## Requirement
Each line of the data below from the one holding "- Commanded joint" to the one holding "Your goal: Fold", inclusive, is to be reproduced exactly; no other line belongs in the answer.

=== Section Start ===

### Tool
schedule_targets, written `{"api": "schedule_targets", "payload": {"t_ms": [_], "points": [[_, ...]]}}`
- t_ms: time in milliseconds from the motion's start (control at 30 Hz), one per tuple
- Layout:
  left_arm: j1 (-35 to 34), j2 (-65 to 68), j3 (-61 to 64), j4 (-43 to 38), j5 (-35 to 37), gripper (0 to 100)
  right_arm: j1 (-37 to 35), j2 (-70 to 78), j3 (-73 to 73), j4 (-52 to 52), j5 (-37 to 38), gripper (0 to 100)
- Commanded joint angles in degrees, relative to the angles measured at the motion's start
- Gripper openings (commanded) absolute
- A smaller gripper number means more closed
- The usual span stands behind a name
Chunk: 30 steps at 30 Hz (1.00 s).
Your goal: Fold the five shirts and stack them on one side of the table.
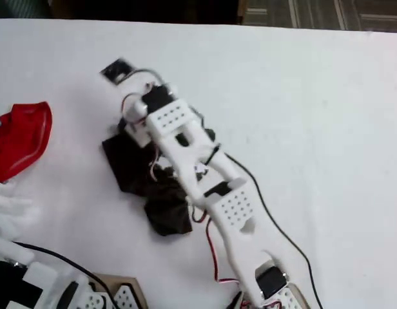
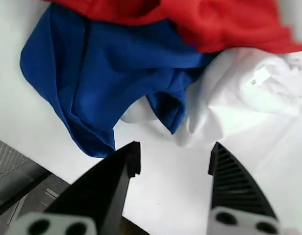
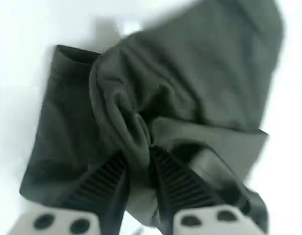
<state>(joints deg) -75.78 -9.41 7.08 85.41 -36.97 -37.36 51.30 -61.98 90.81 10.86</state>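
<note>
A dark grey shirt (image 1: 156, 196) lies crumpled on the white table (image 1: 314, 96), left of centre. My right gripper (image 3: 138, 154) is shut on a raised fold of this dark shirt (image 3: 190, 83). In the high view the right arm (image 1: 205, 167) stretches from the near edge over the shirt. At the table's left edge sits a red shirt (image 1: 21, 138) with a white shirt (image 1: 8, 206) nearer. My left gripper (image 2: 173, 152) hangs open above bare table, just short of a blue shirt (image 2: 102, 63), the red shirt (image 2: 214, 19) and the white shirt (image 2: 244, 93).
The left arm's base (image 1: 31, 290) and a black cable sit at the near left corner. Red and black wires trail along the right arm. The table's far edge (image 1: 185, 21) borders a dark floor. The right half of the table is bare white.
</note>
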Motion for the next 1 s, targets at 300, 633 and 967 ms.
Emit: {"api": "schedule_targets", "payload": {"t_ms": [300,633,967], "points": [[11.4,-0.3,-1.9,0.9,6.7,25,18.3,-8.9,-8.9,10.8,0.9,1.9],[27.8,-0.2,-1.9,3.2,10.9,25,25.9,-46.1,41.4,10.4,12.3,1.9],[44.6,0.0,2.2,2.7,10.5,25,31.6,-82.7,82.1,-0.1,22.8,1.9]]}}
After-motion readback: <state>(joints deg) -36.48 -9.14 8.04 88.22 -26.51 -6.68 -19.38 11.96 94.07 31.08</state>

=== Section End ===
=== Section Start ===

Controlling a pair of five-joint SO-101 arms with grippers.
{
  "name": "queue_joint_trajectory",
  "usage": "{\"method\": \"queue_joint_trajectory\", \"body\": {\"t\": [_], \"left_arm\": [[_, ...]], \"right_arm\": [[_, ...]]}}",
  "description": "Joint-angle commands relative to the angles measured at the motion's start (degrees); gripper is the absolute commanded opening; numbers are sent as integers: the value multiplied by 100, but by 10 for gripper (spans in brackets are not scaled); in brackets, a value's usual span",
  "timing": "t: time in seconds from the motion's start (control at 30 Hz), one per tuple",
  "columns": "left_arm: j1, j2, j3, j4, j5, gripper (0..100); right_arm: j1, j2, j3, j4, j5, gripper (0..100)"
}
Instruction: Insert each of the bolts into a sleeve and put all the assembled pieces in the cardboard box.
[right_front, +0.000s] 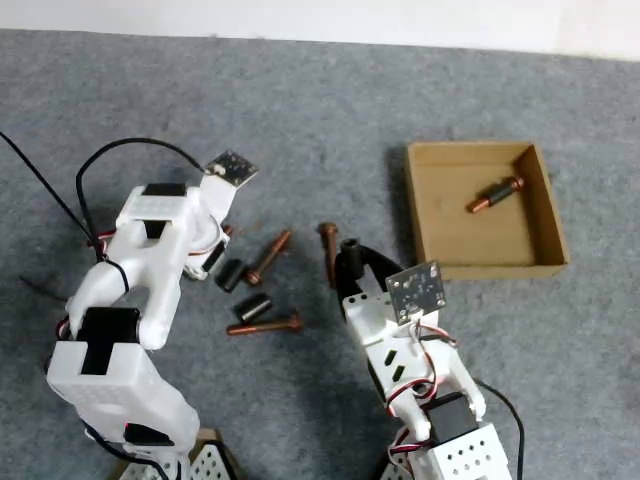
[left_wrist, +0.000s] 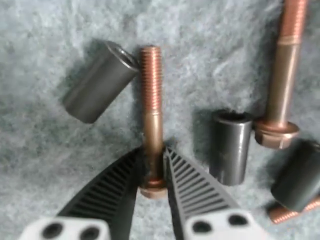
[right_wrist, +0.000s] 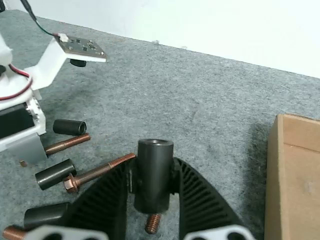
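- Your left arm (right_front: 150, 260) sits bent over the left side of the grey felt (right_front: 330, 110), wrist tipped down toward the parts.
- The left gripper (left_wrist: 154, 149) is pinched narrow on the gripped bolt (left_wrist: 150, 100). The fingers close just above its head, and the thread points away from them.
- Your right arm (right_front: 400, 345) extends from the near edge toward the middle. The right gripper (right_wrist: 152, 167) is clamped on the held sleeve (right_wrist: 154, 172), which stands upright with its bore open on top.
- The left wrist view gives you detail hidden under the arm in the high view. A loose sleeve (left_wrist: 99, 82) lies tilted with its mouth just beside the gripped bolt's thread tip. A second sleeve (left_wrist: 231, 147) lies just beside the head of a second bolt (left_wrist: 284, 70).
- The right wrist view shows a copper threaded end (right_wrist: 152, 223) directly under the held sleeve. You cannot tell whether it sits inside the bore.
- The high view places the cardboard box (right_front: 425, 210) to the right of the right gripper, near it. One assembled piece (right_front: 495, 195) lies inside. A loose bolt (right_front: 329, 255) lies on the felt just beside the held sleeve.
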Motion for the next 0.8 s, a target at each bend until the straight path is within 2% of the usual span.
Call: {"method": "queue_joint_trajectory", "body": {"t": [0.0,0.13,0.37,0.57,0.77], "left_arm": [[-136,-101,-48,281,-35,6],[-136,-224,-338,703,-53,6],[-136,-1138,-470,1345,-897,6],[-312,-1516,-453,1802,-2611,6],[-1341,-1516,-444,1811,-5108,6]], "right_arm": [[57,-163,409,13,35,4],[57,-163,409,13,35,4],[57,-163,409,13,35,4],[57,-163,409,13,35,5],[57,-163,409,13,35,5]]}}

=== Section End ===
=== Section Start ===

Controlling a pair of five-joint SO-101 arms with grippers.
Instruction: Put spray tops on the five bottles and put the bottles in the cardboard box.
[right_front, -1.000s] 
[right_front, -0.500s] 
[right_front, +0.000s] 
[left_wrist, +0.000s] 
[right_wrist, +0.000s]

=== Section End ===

## Answer section
- Commanded joint angles in degrees, relative to the angles measured at the motion's start
- Gripper openings (commanded) absolute
- A smaller gripper number means more closed
- The usual span stands behind a name
Chunk: 30 steps at 30 Hz (1.00 s).
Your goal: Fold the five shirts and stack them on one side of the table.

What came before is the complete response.